In [1]:
import torch
import torch.nn as nn
import torchvision.transforms as transforms
from torchvision import datasets
from torch.utils.data import DataLoader

In [2]:
# Device configuration
device = torch.device("cuda" if torch.cuda.is_available() else "cpu")

# Parameters
BATCH_SIZE = 128

SEQUENCE_LENGTH = 28
INPUT_SIZE = 28
HIDDEN_SIZE = 128
NUM_LAYERS = 2
NUM_CLASSES = 10

LEARNING_RATE = 0.003
EPOCHS = 2

In [3]:
# MNIST dataset
train_dataset = datasets.MNIST(
    root="../../data",
    train=True,
    transform=transforms.ToTensor(),
    download=True
)
test_dataset = datasets.MNIST(
    root="../../data",
    train=False,
    transform=transforms.ToTensor()
)

# Data loader
train_loader = DataLoader(train_dataset, batch_size=BATCH_SIZE, shuffle=True)
test_loader = DataLoader(test_dataset, batch_size=BATCH_SIZE, shuffle=True)

In [4]:
a, b = train_dataset[0]
print(a.shape)
print(type(b))

torch.Size([1, 28, 28])
<class 'int'>


In [5]:
class BiRNN(nn.Module):

    def __init__(self, input_size: int, hidden_size: int, num_layers: int, num_classes: int):
        super().__init__()
        self.hidden_size = hidden_size
        self.num_layers = num_layers

        self.lstm = nn.LSTM(input_size, hidden_size, num_layers, batch_first=True, bidirectional=True)
        self.fc = nn.Linear(hidden_size * 2, num_classes)

    def forward(self, x):
        print(x.shape)

        h0 = torch.zeros(self.num_layers * 2, x.size(0), self.hidden_size).to(device)
        c0 = torch.zeros(self.num_layers * 2, x.size(0), self.hidden_size).to(device)

        # Forward to LSTM
        out, _ = self.lstm(x, (h0, c0))  # output format: (batch_size, seq_length, hidden_size * 2)

        out = self.fc(out[:, -1, :])
        return out

In [6]:
model = BiRNN(INPUT_SIZE, HIDDEN_SIZE, NUM_LAYERS, NUM_CLASSES)
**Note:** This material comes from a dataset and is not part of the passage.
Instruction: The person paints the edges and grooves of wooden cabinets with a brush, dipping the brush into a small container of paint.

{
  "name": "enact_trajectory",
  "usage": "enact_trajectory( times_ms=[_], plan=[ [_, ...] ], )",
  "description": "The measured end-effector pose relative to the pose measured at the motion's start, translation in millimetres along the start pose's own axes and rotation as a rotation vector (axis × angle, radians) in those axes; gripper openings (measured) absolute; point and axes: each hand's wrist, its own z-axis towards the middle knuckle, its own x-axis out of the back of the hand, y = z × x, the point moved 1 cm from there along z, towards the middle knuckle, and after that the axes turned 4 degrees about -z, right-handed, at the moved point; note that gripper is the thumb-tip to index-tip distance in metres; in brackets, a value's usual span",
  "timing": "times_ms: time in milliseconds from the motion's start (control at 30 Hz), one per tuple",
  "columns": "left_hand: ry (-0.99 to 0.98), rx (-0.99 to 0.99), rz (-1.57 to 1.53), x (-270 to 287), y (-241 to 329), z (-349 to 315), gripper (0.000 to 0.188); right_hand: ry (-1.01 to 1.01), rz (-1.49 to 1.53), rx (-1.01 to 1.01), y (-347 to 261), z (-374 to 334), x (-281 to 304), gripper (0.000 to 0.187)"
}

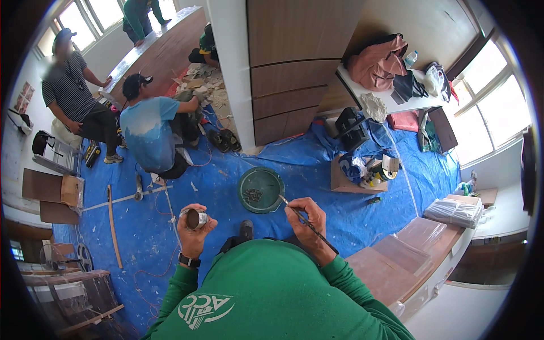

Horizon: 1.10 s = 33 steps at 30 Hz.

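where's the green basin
The basin is near the head view's middle, on the blue tarp, beyond the wearer's shoe and left of the right hand.

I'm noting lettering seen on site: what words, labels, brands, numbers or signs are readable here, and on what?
Green shirt: large white lettering with an emblem, upside down in this view; legible, but not copied here. A smaller line beside it is too small.
Items in the cardboard box: any labels too small to read.
Tin in the left hand: none visible.
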Motion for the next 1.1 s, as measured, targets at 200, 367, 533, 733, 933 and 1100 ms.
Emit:
enact_trajectory(
  times_ms=[200, 367, 533, 733, 933, 1100],
  plan=[
    [0.009, 0.067, 0.005, -111, -33, 8, 0.056, 0.049, -0.138, -0.048, 67, -3, 117, 0.014],
    [-0.005, 0.193, -0.065, -234, -63, 22, 0.060, 0.160, -0.257, -0.276, 181, -30, 230, 0.011],
    [-0.159, 0.289, -0.012, -307, -79, 37, 0.062, 0.260, -0.113, -0.598, 267, -36, 274, 0.010],
    [-0.301, 0.465, 0.128, -352, -130, 107, 0.062, 0.069, -0.120, -0.997, 289, 4, 262, 0.041],
    [-0.407, 0.436, 0.154, -378, -217, 225, 0.066, 0.085, 0.060, -1.201, 369, 45, 196, 0.050],
    [-0.385, 0.408, 0.171, -392, -243, 294, 0.067, 0.124, 0.183, -1.272, 397, 107, 146, 0.050]
  ],
)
criterion = nn.CrossEntropyLoss()
optimizer = torch.optim.Adam(model.parameters(), lr=LEARNING_RATE)

# Train the model
for epoch in range(EPOCHS):
    for i, (images, labels) in enumerate(train_loader):
        print(images.shape)
        
        images = images.reshape(-1, SEQUENCE_LENGTH, INPUT_SIZE).to(device)
        labels = labels.to(device)

        print(f"I: {images.size()}")
        print(f"L: {labels.size()}")

        break
        
        # forward pass
        outputs = model(images)

        print(f"O: {outputs.size()}")

        loss = criterion(outputs, labels)

        # backward pass
        optimizer.zero_grad()
        loss.backward()
        optimizer.step()

        if i % 99 == 0:
            print(f"Epoch [{epoch + 1}/{EPOCHS}], Loss: {round(loss.item(), 4)}")
        break
    break

print("DONE")

torch.Size([128, 1, 28, 28])
I: torch.Size([128, 28, 28])
L: torch.Size([128])
DONE


In [10]:
# Test model
with torch.no_grad():
    correct = 0
    total = 0
    for images, labels in test_loader:
        print(images.shape)
        
        images = images.reshape(-1, SEQUENCE_LENGTH, INPUT_SIZE).to(device)
        labels = labels.to(device)
        outputs = model(images)
        _, predicted = torch.max(outputs.data, dim=1)

        total += labels.size(0)
        correct += (predicted == labels).sum().item()

    print(f"Test Accuracy: {100 * correct / total}")

# Save model
torch.save(model.state_dict(), 'model.pth')

Test Accuracy: 97.59